TASK GOAL:
From the listing, collect all lines containing the word "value".
── DATA SHOWN
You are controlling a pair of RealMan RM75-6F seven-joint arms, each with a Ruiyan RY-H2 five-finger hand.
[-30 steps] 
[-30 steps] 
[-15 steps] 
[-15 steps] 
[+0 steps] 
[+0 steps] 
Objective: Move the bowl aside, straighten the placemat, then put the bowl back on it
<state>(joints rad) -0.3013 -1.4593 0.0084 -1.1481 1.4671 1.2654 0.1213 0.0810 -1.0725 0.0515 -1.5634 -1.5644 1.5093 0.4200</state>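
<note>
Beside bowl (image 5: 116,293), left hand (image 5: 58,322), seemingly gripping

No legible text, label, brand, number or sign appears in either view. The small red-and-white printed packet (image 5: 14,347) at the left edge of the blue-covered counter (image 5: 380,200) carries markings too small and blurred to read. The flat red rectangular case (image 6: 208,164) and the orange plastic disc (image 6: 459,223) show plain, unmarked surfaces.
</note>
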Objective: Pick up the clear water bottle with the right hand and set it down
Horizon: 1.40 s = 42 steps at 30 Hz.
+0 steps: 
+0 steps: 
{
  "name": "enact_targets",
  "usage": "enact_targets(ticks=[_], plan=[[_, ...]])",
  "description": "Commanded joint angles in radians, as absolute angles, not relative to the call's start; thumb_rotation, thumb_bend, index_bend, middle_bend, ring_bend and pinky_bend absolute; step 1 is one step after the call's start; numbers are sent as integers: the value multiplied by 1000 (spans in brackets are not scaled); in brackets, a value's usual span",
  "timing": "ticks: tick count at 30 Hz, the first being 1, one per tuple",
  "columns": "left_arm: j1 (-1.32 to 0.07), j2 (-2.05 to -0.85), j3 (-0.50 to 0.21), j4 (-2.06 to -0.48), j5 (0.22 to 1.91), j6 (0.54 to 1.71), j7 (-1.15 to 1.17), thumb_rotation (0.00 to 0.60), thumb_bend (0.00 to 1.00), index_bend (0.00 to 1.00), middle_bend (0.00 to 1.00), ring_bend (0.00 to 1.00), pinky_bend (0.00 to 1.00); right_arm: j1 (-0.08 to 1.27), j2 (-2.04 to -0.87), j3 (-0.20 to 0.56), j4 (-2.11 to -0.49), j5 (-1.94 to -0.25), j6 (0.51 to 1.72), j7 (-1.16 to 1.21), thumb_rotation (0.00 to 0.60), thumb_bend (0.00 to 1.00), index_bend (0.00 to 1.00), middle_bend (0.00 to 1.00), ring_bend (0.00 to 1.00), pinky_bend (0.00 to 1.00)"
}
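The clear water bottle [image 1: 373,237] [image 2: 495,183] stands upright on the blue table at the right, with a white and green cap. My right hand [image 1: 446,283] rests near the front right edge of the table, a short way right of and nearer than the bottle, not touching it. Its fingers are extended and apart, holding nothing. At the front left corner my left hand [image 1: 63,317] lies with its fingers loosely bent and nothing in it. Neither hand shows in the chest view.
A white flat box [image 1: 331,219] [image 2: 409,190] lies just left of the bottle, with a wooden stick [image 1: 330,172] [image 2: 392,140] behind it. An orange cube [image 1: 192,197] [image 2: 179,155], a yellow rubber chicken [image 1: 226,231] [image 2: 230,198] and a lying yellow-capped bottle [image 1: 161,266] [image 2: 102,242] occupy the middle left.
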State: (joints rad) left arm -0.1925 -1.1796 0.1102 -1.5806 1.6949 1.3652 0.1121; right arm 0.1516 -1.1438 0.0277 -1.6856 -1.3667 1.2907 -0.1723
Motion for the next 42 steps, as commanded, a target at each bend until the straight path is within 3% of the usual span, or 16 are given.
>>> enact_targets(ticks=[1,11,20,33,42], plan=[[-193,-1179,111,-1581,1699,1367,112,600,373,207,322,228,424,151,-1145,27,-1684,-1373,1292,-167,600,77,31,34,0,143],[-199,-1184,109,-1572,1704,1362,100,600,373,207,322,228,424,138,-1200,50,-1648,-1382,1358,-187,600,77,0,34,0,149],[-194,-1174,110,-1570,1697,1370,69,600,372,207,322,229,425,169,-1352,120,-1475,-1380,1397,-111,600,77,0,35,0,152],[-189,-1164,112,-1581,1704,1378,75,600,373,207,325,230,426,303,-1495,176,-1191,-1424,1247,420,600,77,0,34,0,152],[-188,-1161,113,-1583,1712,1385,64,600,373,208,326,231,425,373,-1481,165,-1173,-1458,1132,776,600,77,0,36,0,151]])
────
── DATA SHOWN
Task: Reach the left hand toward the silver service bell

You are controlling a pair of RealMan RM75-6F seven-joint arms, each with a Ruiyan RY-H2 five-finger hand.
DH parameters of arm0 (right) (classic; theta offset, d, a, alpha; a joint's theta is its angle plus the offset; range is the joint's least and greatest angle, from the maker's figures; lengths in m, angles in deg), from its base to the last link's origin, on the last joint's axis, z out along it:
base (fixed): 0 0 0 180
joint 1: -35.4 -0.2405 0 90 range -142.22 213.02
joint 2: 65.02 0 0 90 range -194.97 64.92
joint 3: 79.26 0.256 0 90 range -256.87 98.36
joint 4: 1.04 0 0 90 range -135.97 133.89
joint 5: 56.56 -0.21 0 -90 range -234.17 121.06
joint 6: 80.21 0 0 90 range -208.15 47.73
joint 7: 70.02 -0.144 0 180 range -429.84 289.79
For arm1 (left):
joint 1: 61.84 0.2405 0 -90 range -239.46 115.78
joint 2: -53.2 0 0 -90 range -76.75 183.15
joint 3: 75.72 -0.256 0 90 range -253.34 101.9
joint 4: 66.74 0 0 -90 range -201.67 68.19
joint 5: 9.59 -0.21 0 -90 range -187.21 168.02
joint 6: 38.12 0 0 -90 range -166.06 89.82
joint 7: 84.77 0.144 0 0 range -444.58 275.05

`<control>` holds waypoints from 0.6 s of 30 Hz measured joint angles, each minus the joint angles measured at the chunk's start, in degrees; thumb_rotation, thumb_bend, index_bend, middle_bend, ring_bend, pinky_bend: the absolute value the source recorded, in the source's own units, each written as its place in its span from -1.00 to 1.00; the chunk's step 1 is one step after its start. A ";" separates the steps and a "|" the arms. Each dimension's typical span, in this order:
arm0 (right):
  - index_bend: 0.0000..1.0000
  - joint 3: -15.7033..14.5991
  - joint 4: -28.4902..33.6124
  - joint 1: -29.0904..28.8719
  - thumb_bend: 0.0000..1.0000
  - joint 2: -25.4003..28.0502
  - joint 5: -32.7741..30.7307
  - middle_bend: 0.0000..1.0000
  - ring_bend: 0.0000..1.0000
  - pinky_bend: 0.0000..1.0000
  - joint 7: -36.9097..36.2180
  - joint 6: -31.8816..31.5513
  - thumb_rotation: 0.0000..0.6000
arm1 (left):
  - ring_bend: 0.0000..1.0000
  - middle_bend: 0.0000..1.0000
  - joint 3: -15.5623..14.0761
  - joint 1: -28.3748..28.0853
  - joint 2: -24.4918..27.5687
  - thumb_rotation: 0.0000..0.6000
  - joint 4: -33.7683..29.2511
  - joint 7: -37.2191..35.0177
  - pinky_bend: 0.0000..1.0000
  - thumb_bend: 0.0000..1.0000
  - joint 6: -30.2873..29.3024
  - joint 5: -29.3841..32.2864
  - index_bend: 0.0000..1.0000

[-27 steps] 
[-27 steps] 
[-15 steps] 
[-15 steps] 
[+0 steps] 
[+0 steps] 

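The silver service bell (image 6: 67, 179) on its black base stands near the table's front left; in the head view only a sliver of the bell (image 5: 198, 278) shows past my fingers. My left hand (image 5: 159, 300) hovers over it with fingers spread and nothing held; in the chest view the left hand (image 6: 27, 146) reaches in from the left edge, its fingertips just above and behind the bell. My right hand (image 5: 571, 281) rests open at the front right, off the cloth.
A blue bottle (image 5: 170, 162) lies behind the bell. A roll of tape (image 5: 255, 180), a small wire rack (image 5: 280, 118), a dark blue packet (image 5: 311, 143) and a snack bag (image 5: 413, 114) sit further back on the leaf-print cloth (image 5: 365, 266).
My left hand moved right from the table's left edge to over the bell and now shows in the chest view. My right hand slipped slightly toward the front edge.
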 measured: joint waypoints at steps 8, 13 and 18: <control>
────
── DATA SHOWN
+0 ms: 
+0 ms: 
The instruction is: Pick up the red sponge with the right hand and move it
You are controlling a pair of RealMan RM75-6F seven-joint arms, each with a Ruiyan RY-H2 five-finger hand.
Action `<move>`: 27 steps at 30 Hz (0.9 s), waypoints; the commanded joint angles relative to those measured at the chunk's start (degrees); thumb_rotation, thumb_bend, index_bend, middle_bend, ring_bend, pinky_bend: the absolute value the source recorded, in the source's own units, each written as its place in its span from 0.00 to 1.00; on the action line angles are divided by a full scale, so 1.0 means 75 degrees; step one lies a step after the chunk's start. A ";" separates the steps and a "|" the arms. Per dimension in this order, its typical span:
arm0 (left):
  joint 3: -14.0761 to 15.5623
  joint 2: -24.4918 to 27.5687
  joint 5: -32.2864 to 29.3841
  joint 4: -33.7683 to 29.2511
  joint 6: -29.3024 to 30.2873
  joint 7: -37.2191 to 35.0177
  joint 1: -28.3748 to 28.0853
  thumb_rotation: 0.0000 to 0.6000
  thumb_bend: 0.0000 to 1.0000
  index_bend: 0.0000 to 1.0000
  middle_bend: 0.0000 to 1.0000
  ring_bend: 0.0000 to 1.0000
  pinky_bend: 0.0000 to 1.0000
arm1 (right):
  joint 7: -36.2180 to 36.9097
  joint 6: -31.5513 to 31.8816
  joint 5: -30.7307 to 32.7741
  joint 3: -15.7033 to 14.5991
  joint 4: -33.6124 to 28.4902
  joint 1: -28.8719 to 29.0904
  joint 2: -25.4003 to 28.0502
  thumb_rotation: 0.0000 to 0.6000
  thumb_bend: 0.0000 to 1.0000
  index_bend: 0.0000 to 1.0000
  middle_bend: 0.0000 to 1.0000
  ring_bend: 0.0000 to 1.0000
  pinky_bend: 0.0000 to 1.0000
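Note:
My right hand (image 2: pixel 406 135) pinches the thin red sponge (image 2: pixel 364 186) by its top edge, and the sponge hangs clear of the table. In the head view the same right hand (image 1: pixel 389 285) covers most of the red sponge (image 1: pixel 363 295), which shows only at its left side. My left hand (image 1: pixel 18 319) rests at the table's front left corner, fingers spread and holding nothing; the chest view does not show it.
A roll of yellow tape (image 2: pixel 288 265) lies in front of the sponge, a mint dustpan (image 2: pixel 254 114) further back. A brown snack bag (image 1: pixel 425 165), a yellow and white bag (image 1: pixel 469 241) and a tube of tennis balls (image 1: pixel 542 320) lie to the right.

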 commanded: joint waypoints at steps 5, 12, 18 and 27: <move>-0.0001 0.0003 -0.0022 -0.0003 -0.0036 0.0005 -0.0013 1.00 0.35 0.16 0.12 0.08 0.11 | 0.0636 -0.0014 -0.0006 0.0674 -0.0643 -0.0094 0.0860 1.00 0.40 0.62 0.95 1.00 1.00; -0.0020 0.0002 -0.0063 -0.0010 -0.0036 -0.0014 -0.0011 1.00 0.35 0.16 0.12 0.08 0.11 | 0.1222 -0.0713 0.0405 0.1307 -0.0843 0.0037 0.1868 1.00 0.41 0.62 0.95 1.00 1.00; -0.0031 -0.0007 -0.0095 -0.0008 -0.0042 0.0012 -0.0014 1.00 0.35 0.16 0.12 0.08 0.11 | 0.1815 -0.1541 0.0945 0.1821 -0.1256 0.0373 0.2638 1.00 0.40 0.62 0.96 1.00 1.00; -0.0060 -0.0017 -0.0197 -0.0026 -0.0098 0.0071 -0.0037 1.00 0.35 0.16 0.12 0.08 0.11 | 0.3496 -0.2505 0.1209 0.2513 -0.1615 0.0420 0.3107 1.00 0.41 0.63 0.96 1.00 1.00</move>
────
PROBLEM SOLUTION:
  "description": "Commanded joint angles in radians, as absolute angles, not relative to the call's start; thumb_rotation, thumb_bend, index_bend, middle_bend, ring_bend and pinky_bend absolute; step 1 is one step after the call's start; numbers are sent as integers: the value multiplied by 1000 (spans in brackets are not scaled); in brackets, a value's usual span",
`<control>` holds waypoints from 0.6 s of 30 Hz measured joint angles, each minus the joint angles measured at the chunk's start, in degrees; thumb_rotation, thumb_bend, index_bend, middle_bend, ring_bend, pinky_bend: the absolute value the source recorded, in the source's own units, each written as its place in its span from -1.00 to 1.00; the chunk's step 1 is one step after its start. A ";" separates the steps and a "|" the arms. Each dimension's typical span, in this order:
Action `<move>`: 27 steps at 30 Hz (0.9 s), waypoints; the commanded joint angles relative to those measured at the chunk's start (degrees); thumb_rotation, thumb_bend, index_bend, middle_bend, ring_bend, pinky_bend: the absolute value the source recorded, in the source's own units, each written as its place in its span from 0.00 to 1.00; on the action line angles are divided by a full scale, so 1.0 means 75 degrees; step one lies a step after the chunk's start. A ";" separates the steps and a "|" the arms. Per dimension in this order, its typical span:

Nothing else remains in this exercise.